第3章-3
ロウバイはぽんぽんとアサノハの背を叩く。そのいつもの仕草が少女を落ち着かせた。
「どなたがいらっしゃらないと? 嬢様がお探しはあの方ではございませんか」
そう言って、ロウバイは窓際を指し示す。そこに、少女が探していた鋼色の髪の若者が微笑みを浮かべて立っていた。アサノハはロウバイの腕をすり抜けると、守護精の腕の中に飛び込んだ。
「いなくなってしまわれたのかと……」
「そのようなはずはありません。ずっと側にいるとお約束しましたよ、アーシャ」
守護精はアサノハを抱き上げると、安心させるように額を合わせる。守護精の整った貌が迫り、アサノハは驚くより先にどきどきした。両親やロウバイを除いて、これほどまでに近づいた人はいなかった。そして、昨夜は彼の胸の中で泣いたことを思い出して、ばつが悪くなる。
「アーシャ?」
そんな彼女の気持ちの動きに気づいたのか、守護精が心配そうに見つめてくるのに気付いて、アサノハはほっと安堵した。このまなざしが、これからはずっと傍にある。それだけで嬉しくて、アサノハは微笑みを返した。
「ごめんなさい、寝台に隠したのにいらっしゃらないから、少し不安になっただけなの」
昨日の葬儀の後だ、まだアサノハ自身が不安定なのだろう。アサノハは恥ずかしがりながらも甘えるように守護精にすり寄った。
「ええ、あなたが私を隠したがっていらっしゃるようでしたので、少し隠れておりました。そもそも、私を誰だと思っておられます」
そう言って、守護精はくすくすと笑う。
そうだ、彼は宝剣の守護者、波動の生き物だ。波動師のように波動が扱えて当然だった、とアサノハは思い返す。
「アサノハ様」
そんな二人を遮るように、ロウバイが声をかけてくる。後ろに控える侍女二人は信じられないような表情であっけに取られていたが、ロウバイは落ち着いたものだった。そういえば、アサノハは人の足音が聞こえて来た時、とっさに「次代さま」と叫んだのだった。その一言で、ロウバイはすべてを察したのだろう。

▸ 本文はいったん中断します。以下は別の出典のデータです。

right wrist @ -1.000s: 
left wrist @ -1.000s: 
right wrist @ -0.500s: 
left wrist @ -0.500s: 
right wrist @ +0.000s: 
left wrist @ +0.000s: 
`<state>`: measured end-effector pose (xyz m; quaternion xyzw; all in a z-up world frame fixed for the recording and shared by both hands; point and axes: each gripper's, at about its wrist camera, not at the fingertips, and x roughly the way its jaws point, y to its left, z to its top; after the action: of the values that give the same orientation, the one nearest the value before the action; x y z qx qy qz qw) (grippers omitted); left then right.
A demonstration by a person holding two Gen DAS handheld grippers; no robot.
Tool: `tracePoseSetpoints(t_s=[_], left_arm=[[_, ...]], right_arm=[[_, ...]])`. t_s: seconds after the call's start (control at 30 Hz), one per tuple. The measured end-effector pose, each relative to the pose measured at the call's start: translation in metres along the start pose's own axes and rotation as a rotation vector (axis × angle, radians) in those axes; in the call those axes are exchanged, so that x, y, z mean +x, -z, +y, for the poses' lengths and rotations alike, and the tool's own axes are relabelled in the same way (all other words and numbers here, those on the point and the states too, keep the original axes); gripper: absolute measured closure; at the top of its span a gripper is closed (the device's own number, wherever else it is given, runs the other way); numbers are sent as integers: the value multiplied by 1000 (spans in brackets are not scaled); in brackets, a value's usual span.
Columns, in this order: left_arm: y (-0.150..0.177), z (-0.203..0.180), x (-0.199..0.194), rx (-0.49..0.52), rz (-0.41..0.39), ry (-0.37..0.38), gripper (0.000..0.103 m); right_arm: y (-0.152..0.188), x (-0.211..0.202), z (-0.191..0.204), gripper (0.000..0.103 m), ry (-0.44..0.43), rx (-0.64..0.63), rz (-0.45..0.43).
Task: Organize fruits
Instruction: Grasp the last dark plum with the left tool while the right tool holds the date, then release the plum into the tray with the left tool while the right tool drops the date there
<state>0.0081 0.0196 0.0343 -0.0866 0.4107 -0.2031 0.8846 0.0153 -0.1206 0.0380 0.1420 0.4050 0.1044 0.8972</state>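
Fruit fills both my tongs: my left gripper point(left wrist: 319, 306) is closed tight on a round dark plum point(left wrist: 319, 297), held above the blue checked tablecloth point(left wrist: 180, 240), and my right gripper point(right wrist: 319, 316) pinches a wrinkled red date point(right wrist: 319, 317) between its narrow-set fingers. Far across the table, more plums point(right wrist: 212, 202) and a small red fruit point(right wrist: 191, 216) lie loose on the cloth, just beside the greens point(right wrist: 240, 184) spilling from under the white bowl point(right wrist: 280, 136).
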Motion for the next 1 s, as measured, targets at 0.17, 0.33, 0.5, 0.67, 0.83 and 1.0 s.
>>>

アサノハはゆっくりと守護精の腕の中から滑り降りた。それを見やってから、ロウバイは守護精に向かって静かにゆっくりと一礼する。
「お初にお目にかかります、次代さま。アサノハ様の侍女を務めまするロウバイと申します。後ろに控えますのはサクラとミズキにございます。ふたりもまたアサノハ様に使えておりまする。以後、よろしゅうお願いいたします」
「こちらこそ、よろしくお願いします、ロウバイ殿。アーシャがとても頼りにしているようですね。サクラもミズキもどうぞよろしく」
守護精はその麗しい顔に微笑みを浮かべて三人にそれぞれ頷いてみせた。サクラとミズキが慌ててお辞儀をした。
「サクラにございます」
「ミズキです。よろしくお願いいたします」
若い二人は何が起こっているのか、まだわからないようだった。とにかくロウバイに倣っている。それを見て、アサノハは少しおかしくなって小さく笑ってしまった。